If what the journal Radiology says is true that the lifetime risk of dying from radiation-induced cancer associated with getting just one breast-specific gamma imaging (BSGD test is equal to the risk of getting mammograms every year from age 40 to 80-that is a pretty alarming notion. While mammography increases a woman's risk only for cancer of the breast, BSGI also increases her risk for cancer of the uterus, ovaries, intestines, colon, kidneys and bladder. With so many risks, why would anyone be getting this test?

Rachel F. Brem, MD, is director of the Breast Imaging and Intervention Center at the George Washington University Medical Center. When asked if the potential dangers of BSGI overshadowed its benefits, she said, "The answer is no. While BSGI should not be used for routine screening for everyone, it is a lifesaver for certain women because it spots cancers that mammograms miss. For high-risk patients, the opportunity to detect early, curable breast cancer is so advantageous that it far outweighs the risks from BSGI."

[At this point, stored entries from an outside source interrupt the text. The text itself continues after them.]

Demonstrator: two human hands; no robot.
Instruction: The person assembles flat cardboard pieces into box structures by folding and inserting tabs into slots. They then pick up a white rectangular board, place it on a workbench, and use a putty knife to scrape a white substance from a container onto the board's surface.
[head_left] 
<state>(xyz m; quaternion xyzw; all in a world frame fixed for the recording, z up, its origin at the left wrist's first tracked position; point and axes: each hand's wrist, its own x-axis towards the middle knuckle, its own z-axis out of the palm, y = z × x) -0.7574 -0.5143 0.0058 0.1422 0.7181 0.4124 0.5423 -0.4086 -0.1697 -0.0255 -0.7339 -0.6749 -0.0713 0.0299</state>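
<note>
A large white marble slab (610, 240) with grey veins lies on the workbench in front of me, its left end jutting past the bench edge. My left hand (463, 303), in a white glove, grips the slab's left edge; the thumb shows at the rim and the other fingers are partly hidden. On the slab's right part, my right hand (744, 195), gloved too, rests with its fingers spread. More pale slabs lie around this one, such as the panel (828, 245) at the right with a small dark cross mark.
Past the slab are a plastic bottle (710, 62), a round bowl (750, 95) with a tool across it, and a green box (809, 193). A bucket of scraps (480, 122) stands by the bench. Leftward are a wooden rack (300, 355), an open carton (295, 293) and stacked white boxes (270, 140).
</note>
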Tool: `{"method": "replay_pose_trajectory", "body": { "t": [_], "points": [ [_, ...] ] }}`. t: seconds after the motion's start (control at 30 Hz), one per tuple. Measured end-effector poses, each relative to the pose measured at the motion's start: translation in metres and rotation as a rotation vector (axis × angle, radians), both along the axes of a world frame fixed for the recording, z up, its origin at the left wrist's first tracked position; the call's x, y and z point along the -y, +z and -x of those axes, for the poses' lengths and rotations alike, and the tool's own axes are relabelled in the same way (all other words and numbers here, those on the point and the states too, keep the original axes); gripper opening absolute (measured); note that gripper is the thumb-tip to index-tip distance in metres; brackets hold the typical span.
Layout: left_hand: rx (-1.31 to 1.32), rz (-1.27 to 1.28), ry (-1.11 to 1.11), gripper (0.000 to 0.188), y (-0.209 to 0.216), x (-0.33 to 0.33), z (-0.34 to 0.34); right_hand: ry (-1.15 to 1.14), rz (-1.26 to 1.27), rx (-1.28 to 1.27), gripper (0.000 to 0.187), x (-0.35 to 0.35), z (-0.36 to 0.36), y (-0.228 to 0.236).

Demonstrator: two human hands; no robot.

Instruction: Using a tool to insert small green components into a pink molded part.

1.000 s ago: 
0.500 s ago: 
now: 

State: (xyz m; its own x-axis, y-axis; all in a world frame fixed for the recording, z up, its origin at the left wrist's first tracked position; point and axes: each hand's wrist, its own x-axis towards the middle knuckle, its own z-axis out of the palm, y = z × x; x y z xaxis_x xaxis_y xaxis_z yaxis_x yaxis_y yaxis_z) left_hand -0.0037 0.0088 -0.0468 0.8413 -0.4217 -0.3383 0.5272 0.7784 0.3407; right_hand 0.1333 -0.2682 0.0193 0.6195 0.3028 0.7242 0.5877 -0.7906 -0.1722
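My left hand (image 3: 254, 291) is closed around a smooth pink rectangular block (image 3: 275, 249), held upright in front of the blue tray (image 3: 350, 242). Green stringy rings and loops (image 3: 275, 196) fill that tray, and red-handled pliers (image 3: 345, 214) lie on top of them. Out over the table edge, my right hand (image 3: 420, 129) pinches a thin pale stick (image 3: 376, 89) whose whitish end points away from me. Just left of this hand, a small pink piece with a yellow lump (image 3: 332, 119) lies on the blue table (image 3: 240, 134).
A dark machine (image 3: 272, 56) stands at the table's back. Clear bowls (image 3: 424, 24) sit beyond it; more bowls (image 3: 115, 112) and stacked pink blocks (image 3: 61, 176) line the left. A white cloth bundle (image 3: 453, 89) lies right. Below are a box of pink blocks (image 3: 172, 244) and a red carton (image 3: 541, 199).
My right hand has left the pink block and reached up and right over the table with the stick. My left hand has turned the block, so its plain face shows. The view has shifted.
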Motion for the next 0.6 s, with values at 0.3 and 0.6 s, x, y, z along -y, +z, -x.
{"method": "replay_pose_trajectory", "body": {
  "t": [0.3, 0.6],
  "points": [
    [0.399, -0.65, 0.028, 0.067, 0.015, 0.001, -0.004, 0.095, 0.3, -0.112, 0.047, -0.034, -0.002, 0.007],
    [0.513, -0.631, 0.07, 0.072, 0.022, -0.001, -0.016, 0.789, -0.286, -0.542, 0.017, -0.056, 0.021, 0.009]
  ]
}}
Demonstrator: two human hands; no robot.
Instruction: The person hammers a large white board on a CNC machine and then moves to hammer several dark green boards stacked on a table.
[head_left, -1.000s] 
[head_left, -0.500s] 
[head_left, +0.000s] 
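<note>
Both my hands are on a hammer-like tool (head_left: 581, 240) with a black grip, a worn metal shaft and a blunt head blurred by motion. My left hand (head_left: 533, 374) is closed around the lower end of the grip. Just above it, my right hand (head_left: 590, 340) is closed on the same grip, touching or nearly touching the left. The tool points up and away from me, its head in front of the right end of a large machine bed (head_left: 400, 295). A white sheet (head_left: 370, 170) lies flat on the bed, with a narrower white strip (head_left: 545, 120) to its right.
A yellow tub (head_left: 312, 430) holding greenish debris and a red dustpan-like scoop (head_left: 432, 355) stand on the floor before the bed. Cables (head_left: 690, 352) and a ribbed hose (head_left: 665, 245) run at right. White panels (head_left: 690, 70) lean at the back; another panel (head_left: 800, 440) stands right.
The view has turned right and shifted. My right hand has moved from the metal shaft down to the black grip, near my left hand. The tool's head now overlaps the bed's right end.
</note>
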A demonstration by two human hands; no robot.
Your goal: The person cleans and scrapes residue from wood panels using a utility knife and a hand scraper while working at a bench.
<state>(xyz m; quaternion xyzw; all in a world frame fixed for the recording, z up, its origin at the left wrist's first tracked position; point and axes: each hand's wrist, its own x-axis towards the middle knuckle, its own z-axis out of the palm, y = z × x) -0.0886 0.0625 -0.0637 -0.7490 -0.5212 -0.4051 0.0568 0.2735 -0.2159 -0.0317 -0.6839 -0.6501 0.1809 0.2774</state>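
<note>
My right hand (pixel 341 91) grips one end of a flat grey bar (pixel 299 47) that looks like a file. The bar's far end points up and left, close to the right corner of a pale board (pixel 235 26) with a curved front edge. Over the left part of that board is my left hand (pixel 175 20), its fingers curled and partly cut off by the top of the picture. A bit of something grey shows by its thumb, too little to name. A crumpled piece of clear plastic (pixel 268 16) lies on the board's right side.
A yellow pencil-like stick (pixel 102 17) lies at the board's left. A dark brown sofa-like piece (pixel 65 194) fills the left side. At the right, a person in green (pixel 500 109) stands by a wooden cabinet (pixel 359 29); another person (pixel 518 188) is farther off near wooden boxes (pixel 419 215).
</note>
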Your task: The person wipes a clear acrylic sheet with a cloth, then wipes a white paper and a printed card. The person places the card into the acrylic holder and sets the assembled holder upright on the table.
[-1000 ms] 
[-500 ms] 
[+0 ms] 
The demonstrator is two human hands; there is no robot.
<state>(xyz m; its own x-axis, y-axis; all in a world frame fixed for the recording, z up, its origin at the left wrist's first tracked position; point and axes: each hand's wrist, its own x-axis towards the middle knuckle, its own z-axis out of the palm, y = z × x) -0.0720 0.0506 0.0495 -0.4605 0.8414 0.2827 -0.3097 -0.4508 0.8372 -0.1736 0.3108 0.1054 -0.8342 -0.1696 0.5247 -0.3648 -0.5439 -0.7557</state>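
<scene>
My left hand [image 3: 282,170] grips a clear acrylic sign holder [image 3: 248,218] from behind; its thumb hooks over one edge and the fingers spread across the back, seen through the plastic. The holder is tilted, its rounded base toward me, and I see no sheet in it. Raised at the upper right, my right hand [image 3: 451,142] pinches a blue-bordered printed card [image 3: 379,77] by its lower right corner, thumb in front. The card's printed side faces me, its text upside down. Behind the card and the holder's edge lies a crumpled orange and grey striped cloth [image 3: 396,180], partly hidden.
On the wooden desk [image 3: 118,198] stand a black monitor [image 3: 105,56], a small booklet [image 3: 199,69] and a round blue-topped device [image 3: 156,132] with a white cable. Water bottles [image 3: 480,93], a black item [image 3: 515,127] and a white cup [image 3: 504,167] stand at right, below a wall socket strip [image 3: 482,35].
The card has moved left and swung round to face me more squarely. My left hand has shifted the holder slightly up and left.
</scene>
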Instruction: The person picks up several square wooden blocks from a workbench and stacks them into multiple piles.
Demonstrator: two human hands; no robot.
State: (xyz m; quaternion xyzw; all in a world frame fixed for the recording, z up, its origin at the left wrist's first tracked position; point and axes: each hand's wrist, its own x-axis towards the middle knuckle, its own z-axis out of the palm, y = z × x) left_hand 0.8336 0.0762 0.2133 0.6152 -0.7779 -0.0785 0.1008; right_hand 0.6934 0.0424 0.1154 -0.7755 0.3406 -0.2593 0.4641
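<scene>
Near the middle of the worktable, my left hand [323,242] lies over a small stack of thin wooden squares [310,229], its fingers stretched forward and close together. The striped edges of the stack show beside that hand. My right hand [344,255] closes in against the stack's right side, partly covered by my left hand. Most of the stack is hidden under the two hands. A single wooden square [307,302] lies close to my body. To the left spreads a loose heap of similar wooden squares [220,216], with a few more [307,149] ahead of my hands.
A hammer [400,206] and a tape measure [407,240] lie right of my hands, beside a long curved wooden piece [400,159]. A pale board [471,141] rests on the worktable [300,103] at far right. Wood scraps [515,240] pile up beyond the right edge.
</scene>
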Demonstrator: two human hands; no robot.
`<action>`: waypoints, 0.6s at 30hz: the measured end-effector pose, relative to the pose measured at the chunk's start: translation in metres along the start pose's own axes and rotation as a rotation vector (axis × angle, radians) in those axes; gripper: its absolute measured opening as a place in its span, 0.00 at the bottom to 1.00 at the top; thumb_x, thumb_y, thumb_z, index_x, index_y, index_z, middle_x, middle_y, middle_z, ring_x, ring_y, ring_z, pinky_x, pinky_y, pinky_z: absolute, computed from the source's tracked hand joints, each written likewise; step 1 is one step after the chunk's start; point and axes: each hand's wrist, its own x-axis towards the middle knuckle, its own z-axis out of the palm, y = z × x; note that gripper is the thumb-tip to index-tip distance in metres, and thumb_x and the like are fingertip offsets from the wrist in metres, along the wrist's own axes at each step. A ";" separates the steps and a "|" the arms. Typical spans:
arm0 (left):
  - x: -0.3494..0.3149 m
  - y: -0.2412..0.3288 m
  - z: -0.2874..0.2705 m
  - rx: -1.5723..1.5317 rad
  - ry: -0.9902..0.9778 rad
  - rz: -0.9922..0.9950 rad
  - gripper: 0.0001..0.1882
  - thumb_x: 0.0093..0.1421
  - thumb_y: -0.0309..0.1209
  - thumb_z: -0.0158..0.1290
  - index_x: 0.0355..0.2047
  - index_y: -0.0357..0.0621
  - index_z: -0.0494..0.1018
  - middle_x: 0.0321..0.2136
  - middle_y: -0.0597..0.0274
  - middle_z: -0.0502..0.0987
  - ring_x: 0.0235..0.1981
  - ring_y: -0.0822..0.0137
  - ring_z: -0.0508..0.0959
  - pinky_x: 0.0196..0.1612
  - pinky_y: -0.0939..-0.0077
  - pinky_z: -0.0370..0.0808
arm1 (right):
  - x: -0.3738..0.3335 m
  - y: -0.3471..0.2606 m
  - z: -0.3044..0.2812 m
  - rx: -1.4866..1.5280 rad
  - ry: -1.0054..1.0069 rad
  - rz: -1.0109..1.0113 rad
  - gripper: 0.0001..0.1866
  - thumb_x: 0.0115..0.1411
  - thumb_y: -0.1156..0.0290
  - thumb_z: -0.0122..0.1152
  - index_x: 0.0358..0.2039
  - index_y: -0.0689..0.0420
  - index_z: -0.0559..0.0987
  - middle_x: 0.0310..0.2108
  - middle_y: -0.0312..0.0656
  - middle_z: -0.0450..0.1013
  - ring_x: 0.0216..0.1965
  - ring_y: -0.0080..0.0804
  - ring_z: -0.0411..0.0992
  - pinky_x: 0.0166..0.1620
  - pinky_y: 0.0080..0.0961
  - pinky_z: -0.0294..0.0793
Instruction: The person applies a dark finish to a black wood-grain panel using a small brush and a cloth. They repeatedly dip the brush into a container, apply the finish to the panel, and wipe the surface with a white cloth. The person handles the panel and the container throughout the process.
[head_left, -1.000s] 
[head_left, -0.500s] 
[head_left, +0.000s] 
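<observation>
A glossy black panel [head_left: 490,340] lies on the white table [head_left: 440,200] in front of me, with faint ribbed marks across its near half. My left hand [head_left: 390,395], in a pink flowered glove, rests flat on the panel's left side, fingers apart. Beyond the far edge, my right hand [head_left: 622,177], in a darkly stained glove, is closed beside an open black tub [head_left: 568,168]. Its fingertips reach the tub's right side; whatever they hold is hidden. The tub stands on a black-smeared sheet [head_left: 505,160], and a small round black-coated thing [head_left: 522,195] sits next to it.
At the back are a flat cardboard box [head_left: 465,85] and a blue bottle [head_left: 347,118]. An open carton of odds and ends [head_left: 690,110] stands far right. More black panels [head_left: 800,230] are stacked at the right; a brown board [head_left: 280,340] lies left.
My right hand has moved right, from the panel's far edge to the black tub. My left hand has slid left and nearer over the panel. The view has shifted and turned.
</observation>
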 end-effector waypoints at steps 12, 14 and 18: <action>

While the risks certainly should not be ignored, the study statistics ought to be considered in context.

Consider this: Digital mammography carries an average lifetime risk of inducing 1.3 fatal breast cancers per 100,000 women who are age 40 at the time of exposure. The risk from one BSGI exam is about 20 to 30 times greater—about 30 per 100,000, or roughly 0.03%.

How BSGI works: A small amount of a radioactive compound called a radiotracer is injected into your arm and absorbed by your cells, which then give off radiation in the form of gamma rays. Due to their increased rate of metabolic activity, cancerous cells absorb more radiotracer than normal cells do. Breast images are taken with a special camera that detects the gamma rays. (The camera itself does not put out radiation) When the images are displayed on a computer monitor, cancer cells appear as visible "hot spots." BSGI does not require breast compression. Typically four to eight images are taken during the 30-to 45-minute procedure.

Your doctor may recommend getting BSGI if you have…

  • An "equivocal mammogram" (in which results are inconclusive and merit clarification). BSGI not only detects cancers that mammograms miss, it also is more accurate than mammography or MRI in ascertaining that a suspicious area is, in fact, free of cancer-and thus it reduces the number of unnecessary breast biopsies. This is significant because currently, in about 80% of breast biopsies, results are negative.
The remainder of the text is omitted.